El problema no es menor. La vegetación, cuando no es acompañada por un adecuado plan de poda y mantenimiento, deja de cumplir una función estética y pasa a generar riesgos concretos. Intentar cruzar la avenida Güemes por calle Bomberos Voluntarios, también se convierte en riesgoso.
Quienes transitan a diario por la zona aseguran que la visión queda prácticamente anulada en algunos puntos, lo que eleva considerablemente la posibilidad de accidentes, especialmente en horarios de mayor circulación.

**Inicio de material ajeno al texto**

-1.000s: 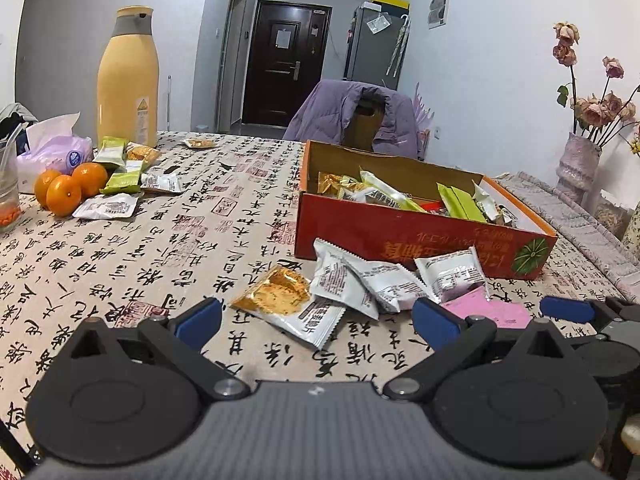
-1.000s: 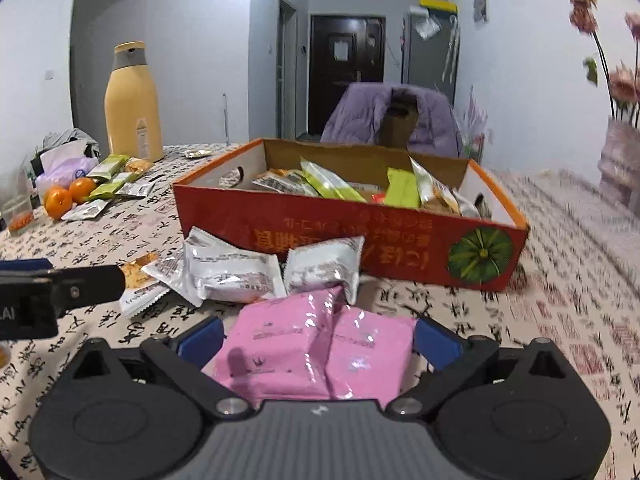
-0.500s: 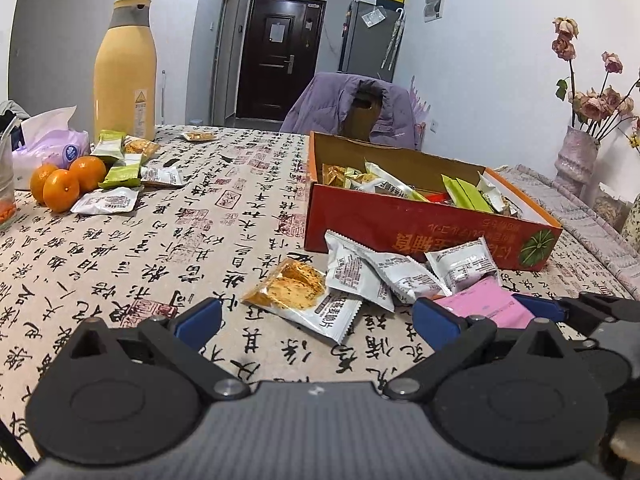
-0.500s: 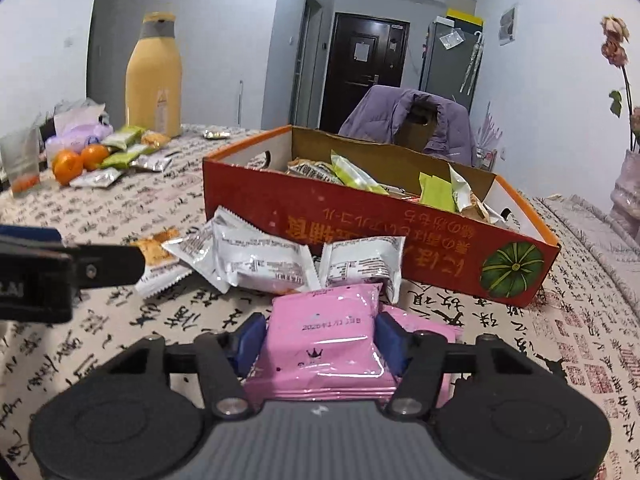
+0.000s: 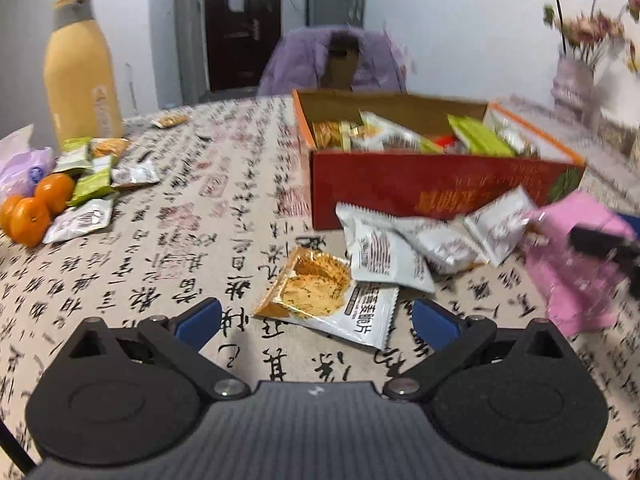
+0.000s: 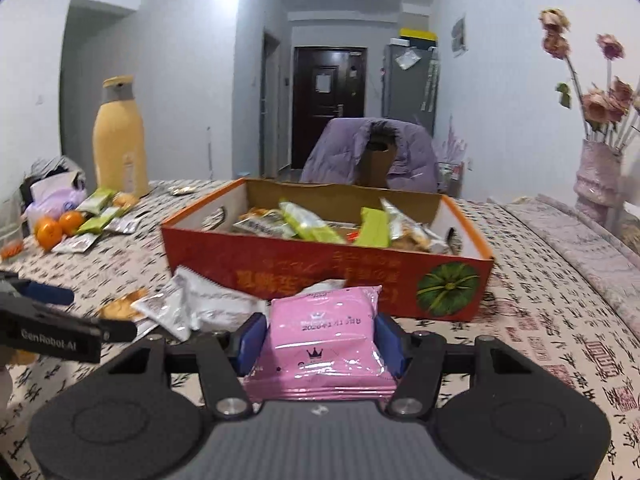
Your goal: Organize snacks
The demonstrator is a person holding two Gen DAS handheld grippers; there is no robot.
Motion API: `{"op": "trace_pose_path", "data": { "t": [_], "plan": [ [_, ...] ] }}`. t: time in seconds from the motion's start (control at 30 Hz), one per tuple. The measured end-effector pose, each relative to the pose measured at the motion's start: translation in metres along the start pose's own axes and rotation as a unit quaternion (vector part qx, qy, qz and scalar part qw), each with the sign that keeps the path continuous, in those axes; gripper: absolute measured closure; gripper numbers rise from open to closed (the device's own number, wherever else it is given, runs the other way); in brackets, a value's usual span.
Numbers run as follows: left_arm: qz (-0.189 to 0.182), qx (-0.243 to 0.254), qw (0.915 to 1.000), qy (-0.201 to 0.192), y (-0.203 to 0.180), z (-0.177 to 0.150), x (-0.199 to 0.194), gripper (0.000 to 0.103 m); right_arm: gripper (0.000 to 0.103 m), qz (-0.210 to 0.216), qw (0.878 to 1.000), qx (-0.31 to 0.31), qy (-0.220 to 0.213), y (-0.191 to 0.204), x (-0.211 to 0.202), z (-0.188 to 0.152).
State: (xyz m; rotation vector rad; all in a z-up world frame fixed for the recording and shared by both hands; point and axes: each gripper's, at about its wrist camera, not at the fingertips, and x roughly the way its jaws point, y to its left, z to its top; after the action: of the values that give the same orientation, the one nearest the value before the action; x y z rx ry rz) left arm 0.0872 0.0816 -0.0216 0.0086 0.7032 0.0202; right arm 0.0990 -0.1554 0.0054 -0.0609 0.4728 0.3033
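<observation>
Two tools: right tool grips pink packet; left tool open, empty.
Route: lift clear of red box front wall, release at 12 o'clock.

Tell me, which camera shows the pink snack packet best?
The right wrist view: the pink packet sits sharp and central, clamped in the right gripper. The left wrist view shows it only blurred at the right edge.

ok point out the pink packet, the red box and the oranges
pink packet (image 6: 322, 330), right wrist view, middle of its front
red box (image 6: 320, 276), right wrist view, near wall
oranges (image 5: 30, 220), left wrist view, front orange
</observation>
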Motion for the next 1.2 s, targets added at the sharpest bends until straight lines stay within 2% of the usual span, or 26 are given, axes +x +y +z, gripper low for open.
{"op": "trace_pose_path", "data": {
  "t": [0.2,0.43,0.47,0.53,0.63,0.8,0.97,1.0,1.03,1.2],
  "plan": [
    [-0.019,-0.021,0.9992,0.027,0.009,0.008,0.023,0.0,0.044,-0.012,1.0,0.024,-0.004,-0.02,0.004,0.0],
    [-0.002,-0.025,0.9995,0.022,0.004,0.007,0.028,0.002,0.044,-0.016,0.999,0.041,0.005,-0.033,0.017,-0.001],
    [0.003,-0.024,0.9995,0.019,0.003,0.008,0.028,0.006,0.044,-0.015,0.999,0.042,0.007,-0.034,0.018,-0.002],
    [0.016,-0.02,0.9996,0.012,0.001,0.008,0.025,0.024,0.044,-0.014,0.999,0.045,0.009,-0.036,0.02,-0.002],
    [0.019,-0.026,0.9995,0.002,0.003,0.007,0.021,0.036,0.044,-0.012,0.999,0.048,0.008,-0.037,0.02,-0.003],
    [0.023,-0.037,0.9988,-0.02,0.005,0.003,0.009,0.046,0.044,-0.008,0.999,0.047,0.006,-0.036,0.019,-0.004],
    [0.022,-0.027,0.9981,-0.052,-0.001,0.003,-0.01,0.066,0.044,-0.002,0.999,0.045,0.002,-0.035,0.017,-0.003],
    [0.02,-0.024,0.9979,-0.057,-0.003,0.003,-0.012,0.08,0.044,-0.001,0.999,0.044,0.001,-0.035,0.016,-0.003],
    [0.018,-0.022,0.9978,-0.06,-0.004,0.004,-0.014,0.087,0.044,0.0,0.999,0.044,0.001,-0.035,0.015,-0.004],
    [0.013,-0.029,0.9968,-0.074,-0.003,0.003,-0.024,0.093,0.044,0.002,0.999,0.046,-0.003,-0.035,0.012,-0.003]
  ]
}}
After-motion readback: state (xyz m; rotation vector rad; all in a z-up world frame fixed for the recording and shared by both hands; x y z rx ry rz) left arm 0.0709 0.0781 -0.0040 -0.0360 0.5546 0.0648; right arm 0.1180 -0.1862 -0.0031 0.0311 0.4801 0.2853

A esta situación se suma el debate que desde hace tiempo plantean vecinos sobre las palmeras ubicadas en distintos accesos a la ciudad, como la avenida de Tomaso por ejemplo. Plantadas hace años con el objetivo de jerarquizar el ingreso a la ciudad, hoy presentan troncos de gran tamaño que, ante un eventual accidente, podrían transformarse en un peligro serio para peatones y vehículos.
Un panorama similar se observa en el acceso por Ruta Provincial N° 30, especialmente en la Avenida José León Suárez, donde la vegetación también ha crecido de manera desproporcionada. A esto se agregan los jacarandás ubicados en las cuatro principales arterias que nacen desde la Plaza Principal: avenida Villarino, avenida Sarmiento, avenida Suárez y avenida Ceballos. Si bien en estas calles la visibilidad aún es aceptable, no deja de plantearse la misma pregunta: ¿qué pasaría ante una caída inesperada de ramas o árboles ante un temporal o un accidente de tránsito?
No se trata de ir en contra del verde ni de la forestación urbana. Todo lo contrario. Cuidar los espacios verdes también implica mantenerlos y garantizar que no se conviertan en un riesgo para la comunidad.
La ciudad necesita árboles, plantas y bulevares vivos, pero también seguros.
Tal vez sea tiempo de que las autoridades correspondientes revisen el estado general de estas zonas y avancen con un plan preventivo de poda, control y mantenimiento. Antes de que lo que hoy es solo una advertencia vecinal termine convirtiéndose en un accidente evitable.